**Available data**:

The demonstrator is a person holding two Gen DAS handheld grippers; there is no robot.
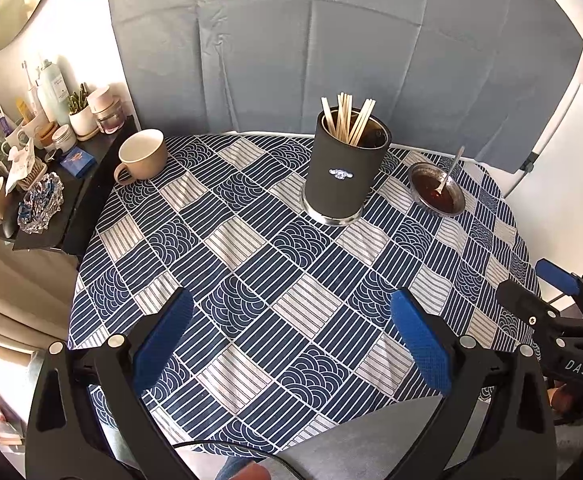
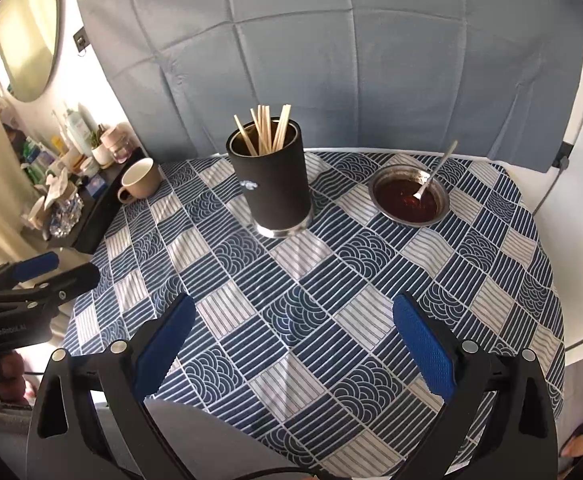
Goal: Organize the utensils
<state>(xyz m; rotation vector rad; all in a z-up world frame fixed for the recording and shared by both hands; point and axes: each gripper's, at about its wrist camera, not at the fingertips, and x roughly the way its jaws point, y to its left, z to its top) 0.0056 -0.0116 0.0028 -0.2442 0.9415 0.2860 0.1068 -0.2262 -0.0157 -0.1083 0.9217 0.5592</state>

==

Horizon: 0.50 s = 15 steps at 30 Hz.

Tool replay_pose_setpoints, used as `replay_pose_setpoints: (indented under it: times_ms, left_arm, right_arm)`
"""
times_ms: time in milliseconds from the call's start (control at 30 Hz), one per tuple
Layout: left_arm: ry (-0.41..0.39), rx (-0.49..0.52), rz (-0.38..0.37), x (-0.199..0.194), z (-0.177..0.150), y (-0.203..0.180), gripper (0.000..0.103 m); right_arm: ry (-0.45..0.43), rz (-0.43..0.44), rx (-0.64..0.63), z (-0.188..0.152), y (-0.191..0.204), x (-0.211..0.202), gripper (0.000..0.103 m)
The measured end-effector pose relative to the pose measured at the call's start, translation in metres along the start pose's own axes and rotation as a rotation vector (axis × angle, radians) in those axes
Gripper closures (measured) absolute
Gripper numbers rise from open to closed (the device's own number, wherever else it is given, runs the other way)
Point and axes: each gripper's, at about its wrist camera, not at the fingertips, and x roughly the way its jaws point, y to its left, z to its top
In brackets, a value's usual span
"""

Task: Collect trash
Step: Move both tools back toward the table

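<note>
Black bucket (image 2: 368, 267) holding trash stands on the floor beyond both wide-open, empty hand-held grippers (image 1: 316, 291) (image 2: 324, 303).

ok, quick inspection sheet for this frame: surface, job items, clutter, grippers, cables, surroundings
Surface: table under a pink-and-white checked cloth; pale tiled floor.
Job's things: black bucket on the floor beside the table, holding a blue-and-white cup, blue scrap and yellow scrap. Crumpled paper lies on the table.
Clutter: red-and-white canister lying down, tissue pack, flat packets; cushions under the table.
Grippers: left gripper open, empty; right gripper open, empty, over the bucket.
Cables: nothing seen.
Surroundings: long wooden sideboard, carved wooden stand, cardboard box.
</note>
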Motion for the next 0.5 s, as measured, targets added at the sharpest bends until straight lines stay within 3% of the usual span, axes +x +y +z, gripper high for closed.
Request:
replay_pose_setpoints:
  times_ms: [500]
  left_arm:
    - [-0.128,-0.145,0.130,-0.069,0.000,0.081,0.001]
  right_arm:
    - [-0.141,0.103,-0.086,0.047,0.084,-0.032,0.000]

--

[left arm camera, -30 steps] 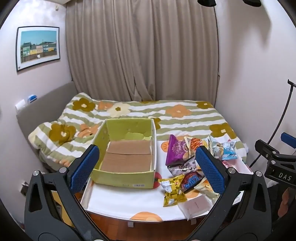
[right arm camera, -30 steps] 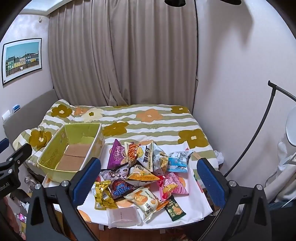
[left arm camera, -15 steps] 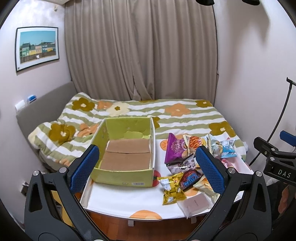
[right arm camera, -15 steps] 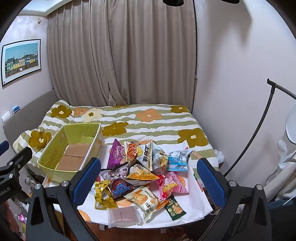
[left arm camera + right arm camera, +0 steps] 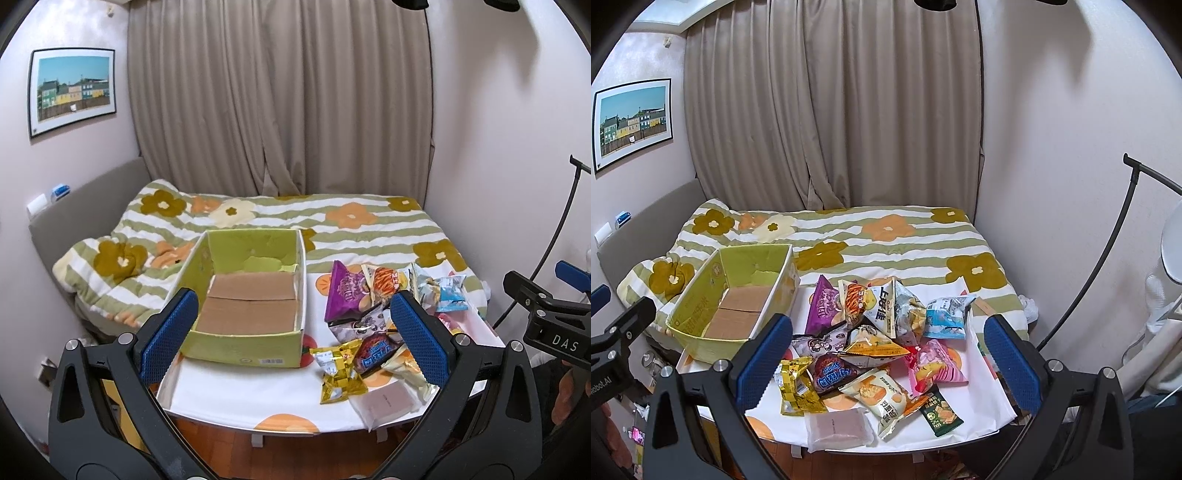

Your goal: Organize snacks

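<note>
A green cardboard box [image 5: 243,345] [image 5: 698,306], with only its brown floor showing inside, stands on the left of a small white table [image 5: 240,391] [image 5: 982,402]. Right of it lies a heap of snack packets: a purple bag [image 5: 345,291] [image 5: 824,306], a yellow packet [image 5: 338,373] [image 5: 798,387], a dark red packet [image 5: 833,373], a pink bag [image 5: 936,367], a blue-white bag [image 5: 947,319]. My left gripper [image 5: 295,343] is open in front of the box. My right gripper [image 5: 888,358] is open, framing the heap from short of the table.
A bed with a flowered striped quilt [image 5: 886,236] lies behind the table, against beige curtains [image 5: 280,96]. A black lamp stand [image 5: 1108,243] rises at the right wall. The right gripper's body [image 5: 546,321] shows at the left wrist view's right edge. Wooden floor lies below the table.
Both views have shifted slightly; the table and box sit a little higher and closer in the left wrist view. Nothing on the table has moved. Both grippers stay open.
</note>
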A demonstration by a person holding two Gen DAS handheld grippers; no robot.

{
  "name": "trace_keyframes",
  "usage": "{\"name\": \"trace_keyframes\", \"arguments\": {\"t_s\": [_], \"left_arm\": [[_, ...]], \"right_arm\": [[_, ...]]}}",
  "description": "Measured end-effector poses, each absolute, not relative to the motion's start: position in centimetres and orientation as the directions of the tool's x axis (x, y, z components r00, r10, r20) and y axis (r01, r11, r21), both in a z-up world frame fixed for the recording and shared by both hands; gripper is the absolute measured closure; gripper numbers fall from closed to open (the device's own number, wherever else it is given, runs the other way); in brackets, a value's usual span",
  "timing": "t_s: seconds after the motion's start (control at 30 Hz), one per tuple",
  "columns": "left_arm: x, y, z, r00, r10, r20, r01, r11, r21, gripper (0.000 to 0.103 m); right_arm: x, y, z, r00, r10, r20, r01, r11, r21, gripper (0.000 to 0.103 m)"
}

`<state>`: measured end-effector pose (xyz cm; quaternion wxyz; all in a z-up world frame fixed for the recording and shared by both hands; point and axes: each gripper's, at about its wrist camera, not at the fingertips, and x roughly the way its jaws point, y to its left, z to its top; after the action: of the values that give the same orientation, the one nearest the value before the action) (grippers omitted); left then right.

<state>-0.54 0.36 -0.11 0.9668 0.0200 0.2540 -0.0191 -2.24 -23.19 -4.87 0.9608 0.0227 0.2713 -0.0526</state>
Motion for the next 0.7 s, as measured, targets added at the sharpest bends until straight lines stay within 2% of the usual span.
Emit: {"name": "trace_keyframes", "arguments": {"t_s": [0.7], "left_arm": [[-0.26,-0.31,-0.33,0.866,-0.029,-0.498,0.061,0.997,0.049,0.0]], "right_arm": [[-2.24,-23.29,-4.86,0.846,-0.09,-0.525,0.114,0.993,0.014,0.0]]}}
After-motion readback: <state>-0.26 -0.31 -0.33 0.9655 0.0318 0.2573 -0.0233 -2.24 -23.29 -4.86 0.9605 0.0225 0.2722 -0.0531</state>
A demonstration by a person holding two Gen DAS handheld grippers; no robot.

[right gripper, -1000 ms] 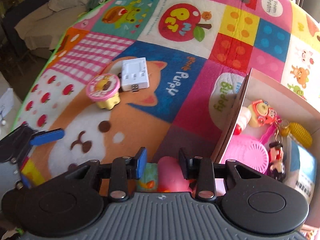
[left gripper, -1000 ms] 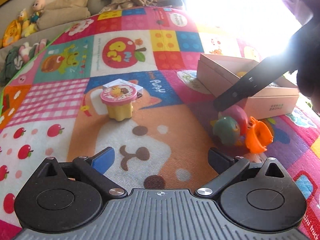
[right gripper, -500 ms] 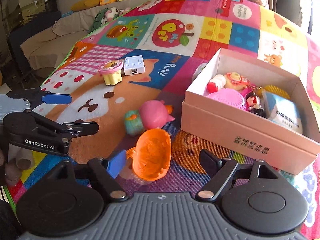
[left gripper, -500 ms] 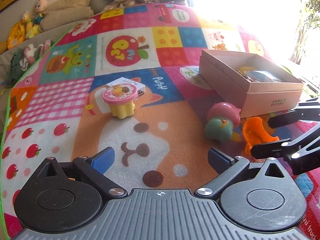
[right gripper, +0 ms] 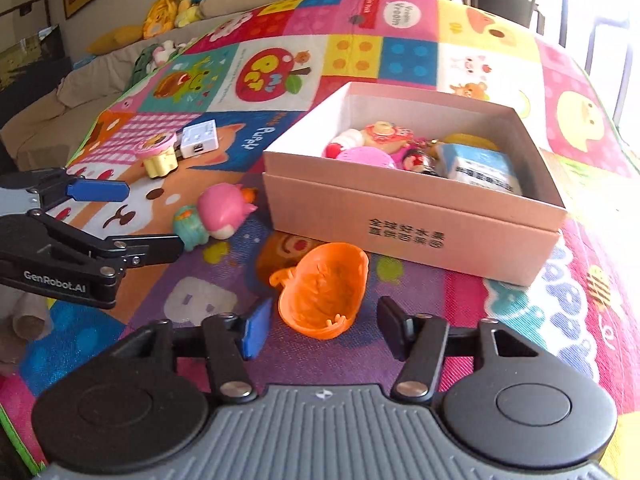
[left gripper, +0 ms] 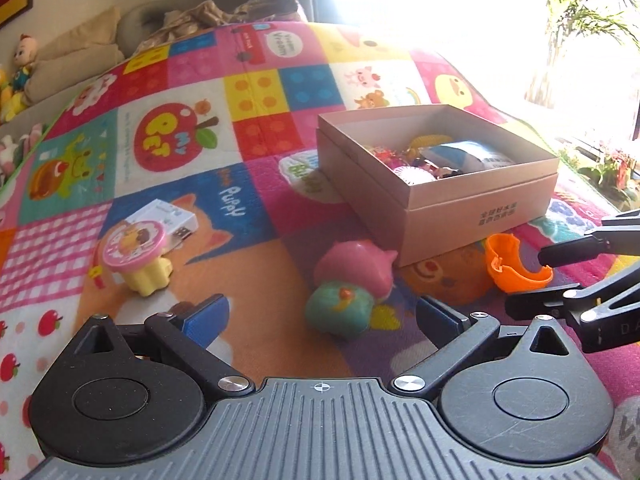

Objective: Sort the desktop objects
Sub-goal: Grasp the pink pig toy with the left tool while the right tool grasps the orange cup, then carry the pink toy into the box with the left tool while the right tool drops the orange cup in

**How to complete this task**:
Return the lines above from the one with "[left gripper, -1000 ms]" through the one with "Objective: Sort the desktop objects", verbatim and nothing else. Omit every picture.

**Output of the exercise**:
[left gripper, -1000 ms] 
[right gripper, -500 ms] 
[left gripper, -500 ms] 
[right gripper, +0 ms] 
[left gripper, +0 ms] 

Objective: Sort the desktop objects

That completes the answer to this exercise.